#### Your instructions:
Among the entries below, take the line with "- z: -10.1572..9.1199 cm" and the line with "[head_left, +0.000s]", and output them and every line between them exactly, with nothing else.

===== Data for processing =====

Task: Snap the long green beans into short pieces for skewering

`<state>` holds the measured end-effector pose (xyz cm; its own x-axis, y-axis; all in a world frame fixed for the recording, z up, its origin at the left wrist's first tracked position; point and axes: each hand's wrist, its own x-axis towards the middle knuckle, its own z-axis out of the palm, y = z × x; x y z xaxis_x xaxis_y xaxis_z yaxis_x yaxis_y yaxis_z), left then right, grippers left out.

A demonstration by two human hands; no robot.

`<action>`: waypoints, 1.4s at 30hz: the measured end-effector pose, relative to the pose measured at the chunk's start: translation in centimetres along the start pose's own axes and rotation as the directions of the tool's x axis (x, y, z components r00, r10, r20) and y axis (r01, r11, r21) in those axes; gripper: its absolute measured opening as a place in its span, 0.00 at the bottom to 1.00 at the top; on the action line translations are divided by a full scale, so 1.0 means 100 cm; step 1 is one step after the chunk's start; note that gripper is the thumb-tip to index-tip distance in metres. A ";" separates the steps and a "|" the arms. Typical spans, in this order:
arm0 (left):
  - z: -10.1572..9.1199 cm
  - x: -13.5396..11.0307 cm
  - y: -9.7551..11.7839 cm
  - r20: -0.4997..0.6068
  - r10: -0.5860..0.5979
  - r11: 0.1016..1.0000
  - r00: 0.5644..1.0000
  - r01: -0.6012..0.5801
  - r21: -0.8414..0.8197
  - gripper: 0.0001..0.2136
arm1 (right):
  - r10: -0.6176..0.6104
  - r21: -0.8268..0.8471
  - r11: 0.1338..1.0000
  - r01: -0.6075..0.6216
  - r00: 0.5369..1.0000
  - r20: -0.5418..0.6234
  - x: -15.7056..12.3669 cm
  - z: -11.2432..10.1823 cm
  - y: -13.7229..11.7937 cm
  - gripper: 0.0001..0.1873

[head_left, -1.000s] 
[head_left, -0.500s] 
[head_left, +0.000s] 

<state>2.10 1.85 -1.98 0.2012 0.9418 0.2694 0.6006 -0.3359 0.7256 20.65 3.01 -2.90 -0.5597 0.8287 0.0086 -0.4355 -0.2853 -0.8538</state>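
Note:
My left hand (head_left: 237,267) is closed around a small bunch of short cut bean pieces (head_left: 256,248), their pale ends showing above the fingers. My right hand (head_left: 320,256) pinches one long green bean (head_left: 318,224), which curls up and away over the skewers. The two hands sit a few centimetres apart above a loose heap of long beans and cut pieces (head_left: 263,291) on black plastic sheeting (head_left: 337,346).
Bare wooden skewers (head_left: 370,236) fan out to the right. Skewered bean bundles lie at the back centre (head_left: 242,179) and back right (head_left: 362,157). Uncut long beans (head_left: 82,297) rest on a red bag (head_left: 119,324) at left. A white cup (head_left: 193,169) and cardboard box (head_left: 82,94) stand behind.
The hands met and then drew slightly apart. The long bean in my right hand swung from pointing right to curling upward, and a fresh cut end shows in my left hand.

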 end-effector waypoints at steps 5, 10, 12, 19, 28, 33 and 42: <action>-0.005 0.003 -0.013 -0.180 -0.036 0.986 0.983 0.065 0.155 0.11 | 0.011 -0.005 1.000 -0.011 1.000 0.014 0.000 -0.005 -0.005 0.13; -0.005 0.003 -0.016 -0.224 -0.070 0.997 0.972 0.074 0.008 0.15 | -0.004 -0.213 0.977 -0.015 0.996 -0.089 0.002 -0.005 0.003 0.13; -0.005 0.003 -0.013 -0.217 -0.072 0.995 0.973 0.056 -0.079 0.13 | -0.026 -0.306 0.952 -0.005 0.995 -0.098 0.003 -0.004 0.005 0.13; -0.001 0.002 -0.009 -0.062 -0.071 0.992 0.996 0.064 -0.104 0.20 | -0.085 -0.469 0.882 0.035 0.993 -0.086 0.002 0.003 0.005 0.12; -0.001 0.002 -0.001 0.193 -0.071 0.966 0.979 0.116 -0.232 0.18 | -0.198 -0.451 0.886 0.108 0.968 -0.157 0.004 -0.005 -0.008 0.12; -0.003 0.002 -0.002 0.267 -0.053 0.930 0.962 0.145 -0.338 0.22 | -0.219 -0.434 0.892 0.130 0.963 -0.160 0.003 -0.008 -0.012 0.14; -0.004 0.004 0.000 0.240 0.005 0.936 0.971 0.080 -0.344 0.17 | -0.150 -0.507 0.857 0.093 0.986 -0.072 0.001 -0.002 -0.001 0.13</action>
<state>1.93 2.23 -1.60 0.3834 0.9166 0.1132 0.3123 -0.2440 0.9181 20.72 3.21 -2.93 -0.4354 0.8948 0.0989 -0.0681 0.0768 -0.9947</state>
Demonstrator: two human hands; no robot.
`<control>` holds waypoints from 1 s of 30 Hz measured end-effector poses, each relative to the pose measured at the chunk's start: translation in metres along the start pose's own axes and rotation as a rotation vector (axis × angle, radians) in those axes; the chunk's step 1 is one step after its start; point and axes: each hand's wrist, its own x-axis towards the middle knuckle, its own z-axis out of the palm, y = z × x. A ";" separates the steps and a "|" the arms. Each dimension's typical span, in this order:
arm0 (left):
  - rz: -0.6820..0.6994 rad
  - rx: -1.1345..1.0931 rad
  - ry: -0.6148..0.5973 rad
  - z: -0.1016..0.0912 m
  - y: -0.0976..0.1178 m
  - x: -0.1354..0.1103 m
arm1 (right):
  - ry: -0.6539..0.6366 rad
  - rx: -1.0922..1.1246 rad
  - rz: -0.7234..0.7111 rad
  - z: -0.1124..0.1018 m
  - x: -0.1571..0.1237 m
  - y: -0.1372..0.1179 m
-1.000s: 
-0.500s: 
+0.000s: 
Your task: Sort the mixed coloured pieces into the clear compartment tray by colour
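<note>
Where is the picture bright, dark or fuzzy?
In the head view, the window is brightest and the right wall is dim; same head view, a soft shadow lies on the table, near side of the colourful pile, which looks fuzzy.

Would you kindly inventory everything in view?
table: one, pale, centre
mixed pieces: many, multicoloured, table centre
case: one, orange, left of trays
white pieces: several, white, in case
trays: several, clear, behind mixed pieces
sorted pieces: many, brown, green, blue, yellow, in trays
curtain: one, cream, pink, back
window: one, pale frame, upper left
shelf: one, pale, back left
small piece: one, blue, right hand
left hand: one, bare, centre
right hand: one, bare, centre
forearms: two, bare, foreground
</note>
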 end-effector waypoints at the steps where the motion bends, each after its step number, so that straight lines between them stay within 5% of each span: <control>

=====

#### Written response:
  - z: -10.1572..9.1199 cm
  - x: -13.5396..11.0307 cm
  - y: -9.7551..11.7839 cm
  - r20: -0.4997..0.6068
  - r10: -0.5860..0.5979
  - r11: 0.1016..1.0000
  - r00: 0.5644..1.0000
  - r01: -0.6012..0.5801
  - r21: -0.8414..0.8197
  - gripper: 0.0001..0.2136
arm1 (right):
  - r10: -0.6176..0.6104
  - r21: -0.8268..0.8471
  - r11: 0.1338..1.0000
  - r01: -0.6075..0.6216
  - r00: 0.5369..1.0000
  - r20: -0.5418..0.6234
  - x: -15.7056..12.3669 cm
  - z: -11.2432..10.1823 cm
  - y: -13.7229..11.7937 cm
  - gripper: 0.0001..0.1873

[head_left, -1.000s] 
[head_left, -0.500s] 
[head_left, +0.000s] 

No further answer is required.